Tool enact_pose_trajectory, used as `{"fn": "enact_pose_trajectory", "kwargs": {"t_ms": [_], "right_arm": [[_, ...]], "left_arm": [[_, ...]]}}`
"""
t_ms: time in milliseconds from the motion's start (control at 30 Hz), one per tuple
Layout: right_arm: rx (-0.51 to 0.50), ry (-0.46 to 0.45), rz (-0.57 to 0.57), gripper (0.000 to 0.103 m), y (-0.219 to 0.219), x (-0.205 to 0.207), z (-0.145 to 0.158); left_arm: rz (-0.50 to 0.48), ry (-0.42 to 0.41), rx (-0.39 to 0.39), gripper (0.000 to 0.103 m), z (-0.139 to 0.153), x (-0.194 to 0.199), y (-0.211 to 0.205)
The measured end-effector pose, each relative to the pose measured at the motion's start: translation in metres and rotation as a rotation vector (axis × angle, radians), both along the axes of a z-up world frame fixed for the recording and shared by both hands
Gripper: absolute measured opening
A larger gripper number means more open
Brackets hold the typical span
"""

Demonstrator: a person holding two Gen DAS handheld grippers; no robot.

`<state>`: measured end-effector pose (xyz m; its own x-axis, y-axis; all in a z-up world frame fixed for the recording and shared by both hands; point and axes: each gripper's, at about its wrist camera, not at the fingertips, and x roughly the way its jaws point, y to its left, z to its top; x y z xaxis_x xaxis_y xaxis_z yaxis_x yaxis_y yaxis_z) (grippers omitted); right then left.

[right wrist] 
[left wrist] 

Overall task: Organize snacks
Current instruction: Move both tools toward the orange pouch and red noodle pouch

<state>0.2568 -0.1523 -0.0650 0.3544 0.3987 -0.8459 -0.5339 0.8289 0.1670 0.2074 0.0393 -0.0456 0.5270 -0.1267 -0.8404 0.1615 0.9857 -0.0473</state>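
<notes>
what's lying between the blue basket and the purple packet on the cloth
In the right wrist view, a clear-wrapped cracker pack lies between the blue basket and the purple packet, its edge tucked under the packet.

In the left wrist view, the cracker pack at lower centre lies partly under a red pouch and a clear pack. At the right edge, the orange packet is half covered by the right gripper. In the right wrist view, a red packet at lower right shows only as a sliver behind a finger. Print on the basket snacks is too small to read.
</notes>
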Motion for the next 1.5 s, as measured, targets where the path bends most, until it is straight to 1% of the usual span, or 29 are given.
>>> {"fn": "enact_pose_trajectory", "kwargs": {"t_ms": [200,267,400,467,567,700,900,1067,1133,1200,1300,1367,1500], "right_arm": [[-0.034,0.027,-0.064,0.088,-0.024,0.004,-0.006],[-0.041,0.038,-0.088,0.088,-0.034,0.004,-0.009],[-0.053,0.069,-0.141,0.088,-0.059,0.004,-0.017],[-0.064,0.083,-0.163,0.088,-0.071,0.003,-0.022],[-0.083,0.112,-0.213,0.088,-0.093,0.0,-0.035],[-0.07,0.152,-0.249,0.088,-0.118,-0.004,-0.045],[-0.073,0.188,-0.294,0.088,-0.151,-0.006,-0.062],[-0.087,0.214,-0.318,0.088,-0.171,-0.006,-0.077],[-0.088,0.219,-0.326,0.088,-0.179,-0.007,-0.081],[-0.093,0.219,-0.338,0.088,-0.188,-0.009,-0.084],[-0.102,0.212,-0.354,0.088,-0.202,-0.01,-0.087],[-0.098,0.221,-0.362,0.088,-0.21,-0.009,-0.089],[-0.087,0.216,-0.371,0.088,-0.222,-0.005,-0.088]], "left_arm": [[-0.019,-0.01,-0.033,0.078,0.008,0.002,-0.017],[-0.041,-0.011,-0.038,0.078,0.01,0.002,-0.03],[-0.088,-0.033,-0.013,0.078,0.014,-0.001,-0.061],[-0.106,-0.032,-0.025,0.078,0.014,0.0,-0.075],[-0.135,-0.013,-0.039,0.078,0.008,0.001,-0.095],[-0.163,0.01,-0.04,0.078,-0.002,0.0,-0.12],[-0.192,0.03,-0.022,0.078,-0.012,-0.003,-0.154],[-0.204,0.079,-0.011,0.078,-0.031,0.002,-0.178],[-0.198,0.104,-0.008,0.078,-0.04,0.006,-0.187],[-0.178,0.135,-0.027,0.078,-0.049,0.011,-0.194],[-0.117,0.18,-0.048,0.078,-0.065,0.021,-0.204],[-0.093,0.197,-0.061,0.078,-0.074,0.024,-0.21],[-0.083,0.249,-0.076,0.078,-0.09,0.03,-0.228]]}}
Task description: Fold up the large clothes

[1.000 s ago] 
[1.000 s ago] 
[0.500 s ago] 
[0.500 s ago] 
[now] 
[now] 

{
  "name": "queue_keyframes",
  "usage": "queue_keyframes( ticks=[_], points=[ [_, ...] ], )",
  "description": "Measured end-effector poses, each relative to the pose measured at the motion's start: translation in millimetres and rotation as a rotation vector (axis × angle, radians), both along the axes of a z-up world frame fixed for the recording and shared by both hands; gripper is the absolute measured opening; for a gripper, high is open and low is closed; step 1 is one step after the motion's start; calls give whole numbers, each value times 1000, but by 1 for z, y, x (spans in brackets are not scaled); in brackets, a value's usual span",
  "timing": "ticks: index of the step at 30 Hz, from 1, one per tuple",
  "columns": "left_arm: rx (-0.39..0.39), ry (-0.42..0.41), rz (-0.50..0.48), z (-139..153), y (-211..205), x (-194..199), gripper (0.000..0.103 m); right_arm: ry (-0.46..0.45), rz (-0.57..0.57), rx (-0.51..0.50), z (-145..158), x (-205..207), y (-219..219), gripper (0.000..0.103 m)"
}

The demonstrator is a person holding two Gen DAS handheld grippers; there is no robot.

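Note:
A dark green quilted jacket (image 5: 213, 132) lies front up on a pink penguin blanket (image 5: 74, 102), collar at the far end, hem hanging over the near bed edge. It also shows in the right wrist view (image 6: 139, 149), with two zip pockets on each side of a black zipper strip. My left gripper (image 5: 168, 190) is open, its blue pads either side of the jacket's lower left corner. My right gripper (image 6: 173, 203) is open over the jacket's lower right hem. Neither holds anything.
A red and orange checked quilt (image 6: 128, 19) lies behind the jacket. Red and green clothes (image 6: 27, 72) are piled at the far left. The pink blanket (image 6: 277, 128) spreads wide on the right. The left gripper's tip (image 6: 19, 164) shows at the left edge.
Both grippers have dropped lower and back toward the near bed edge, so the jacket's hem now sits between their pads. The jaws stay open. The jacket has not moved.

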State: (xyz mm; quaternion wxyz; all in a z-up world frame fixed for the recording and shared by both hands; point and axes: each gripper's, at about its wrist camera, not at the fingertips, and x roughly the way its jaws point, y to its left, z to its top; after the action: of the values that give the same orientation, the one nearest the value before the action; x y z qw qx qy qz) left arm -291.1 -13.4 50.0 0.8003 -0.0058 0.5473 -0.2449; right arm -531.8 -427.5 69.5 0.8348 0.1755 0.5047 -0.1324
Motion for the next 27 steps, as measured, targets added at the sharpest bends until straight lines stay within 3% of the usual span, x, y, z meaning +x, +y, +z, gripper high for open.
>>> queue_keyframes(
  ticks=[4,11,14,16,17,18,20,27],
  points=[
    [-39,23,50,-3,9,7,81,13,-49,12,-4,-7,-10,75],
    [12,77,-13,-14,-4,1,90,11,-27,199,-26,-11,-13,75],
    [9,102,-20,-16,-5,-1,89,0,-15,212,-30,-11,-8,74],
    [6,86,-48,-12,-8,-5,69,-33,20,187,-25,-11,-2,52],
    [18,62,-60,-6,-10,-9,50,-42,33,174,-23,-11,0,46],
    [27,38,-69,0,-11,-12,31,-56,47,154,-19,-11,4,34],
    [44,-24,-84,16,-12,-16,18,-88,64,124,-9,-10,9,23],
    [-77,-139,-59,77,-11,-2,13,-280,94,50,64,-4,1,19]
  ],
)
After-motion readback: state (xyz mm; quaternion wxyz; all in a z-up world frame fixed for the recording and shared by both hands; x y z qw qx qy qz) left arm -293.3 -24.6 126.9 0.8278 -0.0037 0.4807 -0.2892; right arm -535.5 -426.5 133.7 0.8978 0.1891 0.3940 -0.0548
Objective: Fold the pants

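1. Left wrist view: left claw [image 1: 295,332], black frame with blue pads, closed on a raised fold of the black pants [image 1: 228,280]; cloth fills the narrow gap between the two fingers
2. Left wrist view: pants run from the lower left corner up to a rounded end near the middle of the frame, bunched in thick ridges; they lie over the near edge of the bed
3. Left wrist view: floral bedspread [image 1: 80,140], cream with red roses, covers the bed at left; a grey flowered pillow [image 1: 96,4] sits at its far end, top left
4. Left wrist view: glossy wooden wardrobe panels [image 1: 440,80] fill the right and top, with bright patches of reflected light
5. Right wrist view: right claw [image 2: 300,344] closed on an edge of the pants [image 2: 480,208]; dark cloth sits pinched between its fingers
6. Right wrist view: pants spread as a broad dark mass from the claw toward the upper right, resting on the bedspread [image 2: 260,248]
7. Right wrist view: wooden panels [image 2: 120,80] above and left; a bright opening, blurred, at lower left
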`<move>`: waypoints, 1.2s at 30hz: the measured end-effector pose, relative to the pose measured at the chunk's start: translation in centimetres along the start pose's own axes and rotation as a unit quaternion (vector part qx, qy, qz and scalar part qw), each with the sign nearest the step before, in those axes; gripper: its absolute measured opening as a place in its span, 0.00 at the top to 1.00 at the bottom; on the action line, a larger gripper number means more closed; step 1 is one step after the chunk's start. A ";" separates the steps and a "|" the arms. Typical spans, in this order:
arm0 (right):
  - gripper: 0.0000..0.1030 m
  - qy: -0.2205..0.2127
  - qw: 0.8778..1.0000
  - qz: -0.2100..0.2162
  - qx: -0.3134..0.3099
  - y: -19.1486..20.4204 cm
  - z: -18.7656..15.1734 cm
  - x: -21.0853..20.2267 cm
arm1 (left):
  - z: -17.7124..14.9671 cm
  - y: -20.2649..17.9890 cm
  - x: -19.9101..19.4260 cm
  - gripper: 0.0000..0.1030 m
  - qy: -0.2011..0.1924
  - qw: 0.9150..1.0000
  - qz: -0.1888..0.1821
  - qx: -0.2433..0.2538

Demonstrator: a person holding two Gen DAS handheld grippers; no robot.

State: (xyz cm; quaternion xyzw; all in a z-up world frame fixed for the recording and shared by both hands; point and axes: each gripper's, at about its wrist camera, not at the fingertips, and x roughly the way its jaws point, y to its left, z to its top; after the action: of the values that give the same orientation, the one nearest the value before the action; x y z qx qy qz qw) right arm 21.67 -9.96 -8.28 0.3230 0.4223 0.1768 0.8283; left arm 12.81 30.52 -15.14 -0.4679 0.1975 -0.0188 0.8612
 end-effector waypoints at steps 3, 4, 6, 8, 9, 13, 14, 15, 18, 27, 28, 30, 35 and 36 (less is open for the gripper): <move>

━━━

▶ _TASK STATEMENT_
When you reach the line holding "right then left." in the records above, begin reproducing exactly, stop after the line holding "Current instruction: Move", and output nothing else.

▶ _RESULT BELOW_
`<state>`: measured end-effector pose (xyz m; its own x-axis, y-axis; all in a z-up world frame fixed for the recording and shared by both hands; point and axes: each gripper's, at about its wrist camera, not at the fingertips, and x roughly the way its jaws point, y to its left, z to its top; x y z xaxis_x xaxis_y xaxis_z yaxis_x yaxis_y yaxis_z) (grippers omitted); right then left.

[right wrist] 
[left wrist] 

Overall task: Organize snacks
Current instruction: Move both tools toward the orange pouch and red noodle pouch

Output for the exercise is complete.